Problem details:
Everything from the line containing "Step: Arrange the" through the line containing "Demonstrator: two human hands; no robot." in the listing below should be copied exactly, and nothing more.

Data:

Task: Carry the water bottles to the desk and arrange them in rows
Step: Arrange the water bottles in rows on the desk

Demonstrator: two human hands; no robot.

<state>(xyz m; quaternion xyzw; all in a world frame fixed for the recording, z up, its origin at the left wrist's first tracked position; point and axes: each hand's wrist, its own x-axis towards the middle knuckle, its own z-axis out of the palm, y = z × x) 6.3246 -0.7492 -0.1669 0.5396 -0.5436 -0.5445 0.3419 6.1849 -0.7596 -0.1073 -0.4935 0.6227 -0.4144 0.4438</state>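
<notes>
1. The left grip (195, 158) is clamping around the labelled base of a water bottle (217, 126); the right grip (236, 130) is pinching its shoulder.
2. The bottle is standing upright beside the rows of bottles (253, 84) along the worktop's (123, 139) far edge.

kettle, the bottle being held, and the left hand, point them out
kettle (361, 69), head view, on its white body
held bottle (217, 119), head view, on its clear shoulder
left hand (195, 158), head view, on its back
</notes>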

Exercise answer:
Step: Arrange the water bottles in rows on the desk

Demonstrator: two human hands; no robot.

The given output is the complete response.